Corning and Infinera awards: Grand prize winner of OSA’s OFC/NFOEC Corning Student Paper Award was Jeffrey Lee, Univ. of Technology (Eindhoven, The Netherlands) for “Discrete Multitone Modulation for High-Speed Data Transmission over Multimode Fibers Using 850-nm VCSEL.” Honorable mentions went to Mohammad Alfiad, Univ. of Technology (Eindhoven, The Netherlands) for “111-Gb/s POLMUX-RZ-DQPSK Transmission over LEAF: Optical Versus Electrical Dispersion Compensation” and Bo Zhang, Univ. of Southern California, USA for “Polarization-Based Fast-Swept Optical Spectrum Analyzer.” The OFC/NFOEC Infinera Award Winner was Ming-Chun Tien, University of California at Berkeley for “Optofluidic Assembly of InGaAsP Microdisk Lasers on Si Photonic Circuits with Submicron Alignment Accuracy.”
People in the news: University of California at Davis prof. of chemical engineering and materials science Julie Schoenung was one of 27 scientists from across the U.S. chosen to serve on California’s newly formed Green Ribbon Science Panel.
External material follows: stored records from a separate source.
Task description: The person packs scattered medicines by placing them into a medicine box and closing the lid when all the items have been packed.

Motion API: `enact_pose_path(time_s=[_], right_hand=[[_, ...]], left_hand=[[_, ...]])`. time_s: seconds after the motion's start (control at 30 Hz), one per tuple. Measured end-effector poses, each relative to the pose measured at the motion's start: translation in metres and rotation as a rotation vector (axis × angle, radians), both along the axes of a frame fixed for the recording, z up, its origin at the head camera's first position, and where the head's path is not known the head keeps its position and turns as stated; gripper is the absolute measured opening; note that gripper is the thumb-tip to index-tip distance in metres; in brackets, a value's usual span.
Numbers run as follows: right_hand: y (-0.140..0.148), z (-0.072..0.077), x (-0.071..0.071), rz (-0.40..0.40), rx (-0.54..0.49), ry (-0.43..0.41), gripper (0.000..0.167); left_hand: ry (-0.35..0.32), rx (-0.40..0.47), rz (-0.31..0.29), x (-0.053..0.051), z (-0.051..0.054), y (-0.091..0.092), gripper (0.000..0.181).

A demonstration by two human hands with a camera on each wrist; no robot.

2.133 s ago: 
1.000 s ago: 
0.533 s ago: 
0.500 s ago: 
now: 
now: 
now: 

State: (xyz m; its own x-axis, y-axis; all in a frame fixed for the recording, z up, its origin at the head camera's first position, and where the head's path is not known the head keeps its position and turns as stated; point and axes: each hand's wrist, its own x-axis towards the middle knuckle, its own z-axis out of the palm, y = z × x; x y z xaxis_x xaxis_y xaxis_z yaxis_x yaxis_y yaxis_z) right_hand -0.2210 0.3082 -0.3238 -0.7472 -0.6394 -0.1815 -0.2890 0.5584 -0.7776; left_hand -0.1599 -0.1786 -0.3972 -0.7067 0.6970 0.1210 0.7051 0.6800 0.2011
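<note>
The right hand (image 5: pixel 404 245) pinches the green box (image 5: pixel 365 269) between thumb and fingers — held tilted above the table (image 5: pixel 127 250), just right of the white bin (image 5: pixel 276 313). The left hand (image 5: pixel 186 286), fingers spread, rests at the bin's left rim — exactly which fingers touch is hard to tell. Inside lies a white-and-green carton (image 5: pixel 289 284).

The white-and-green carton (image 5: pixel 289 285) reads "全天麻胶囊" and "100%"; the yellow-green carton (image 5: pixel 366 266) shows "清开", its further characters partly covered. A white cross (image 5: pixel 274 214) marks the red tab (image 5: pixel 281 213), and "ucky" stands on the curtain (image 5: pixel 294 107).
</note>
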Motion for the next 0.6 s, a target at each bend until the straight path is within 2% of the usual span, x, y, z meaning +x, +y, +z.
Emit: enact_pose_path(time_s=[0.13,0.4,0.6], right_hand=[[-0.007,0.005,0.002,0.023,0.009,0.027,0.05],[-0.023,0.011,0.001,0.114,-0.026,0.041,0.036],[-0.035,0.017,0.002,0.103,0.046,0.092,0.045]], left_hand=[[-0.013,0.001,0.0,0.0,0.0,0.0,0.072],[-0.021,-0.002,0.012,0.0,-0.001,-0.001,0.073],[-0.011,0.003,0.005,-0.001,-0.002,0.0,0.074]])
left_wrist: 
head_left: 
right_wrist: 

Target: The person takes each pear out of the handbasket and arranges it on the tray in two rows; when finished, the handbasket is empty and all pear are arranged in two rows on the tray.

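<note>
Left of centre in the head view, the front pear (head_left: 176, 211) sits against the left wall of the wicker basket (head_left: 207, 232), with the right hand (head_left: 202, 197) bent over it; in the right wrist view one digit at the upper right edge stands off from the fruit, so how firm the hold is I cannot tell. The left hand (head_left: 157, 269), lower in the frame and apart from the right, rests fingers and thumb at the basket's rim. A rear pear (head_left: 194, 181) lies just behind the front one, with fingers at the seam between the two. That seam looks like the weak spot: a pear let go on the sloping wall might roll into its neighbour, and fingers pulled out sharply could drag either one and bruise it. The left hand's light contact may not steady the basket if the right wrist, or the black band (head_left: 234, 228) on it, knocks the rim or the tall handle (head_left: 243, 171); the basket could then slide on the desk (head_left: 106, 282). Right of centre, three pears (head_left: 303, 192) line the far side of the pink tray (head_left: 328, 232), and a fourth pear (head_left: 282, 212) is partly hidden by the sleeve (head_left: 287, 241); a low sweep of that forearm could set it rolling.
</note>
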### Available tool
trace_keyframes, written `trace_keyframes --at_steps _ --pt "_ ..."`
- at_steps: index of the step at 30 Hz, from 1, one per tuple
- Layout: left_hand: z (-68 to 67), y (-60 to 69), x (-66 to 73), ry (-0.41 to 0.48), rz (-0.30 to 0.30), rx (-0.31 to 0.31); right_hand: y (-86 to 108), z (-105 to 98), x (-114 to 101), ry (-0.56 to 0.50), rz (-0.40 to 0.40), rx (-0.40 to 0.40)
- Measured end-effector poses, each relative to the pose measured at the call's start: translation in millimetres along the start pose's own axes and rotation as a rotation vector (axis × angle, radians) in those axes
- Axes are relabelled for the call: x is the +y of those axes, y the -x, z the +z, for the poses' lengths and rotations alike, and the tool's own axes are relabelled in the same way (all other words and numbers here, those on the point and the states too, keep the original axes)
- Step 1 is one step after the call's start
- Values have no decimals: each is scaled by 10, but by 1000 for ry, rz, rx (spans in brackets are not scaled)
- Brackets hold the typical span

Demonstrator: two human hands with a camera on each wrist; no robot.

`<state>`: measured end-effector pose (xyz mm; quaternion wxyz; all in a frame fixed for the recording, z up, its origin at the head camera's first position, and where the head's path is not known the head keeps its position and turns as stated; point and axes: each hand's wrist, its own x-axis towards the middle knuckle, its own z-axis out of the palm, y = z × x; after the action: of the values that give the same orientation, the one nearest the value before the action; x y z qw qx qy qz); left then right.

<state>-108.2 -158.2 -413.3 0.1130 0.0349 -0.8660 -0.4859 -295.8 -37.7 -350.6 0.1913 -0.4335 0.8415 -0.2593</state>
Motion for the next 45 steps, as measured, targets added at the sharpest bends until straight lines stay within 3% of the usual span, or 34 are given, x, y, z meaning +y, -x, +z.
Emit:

Established in 2008 by Gov. Schwarzenegger, the panel will provide advice and act as a resource to California’s Department of Toxic Substances Control and the California Environmental Policy Council. Schoenung’s research interests include the synthesis of nanomaterials and thermal barrier coatings.
Boston Micromachines Corporation (BMC; Cambridge, MA), provider of MEMS-based deformable mirror products for adaptive optics systems, announced that company founder and CTO Thomas Bifano was awarded The Bepi Colombo Prize for his work in micro-deformable mirrors for astronomical telescopes. The prize is named for Italian scientist Giuseppe “Bepi” Colombo, a fundamental figure in celestial mechanics, space science, and technology development.
SPIE appointed Ronald G. Driggers as editor of its flagship journal, Optical Engineering, effective January 1, 2010. Driggers is currently the superintendent of the Optical Sciences Division at the Naval Research Laboratory. He was previously the director of the Modeling and Simulation Division at the U.S. Army’s Night Vision and Electronic Sensors Directorate and has worked for or consulted to Lockheed Martin, SAIC, Joint Precision Strike Demonstration Project Office, Redstone Technical Test Center, and ARL.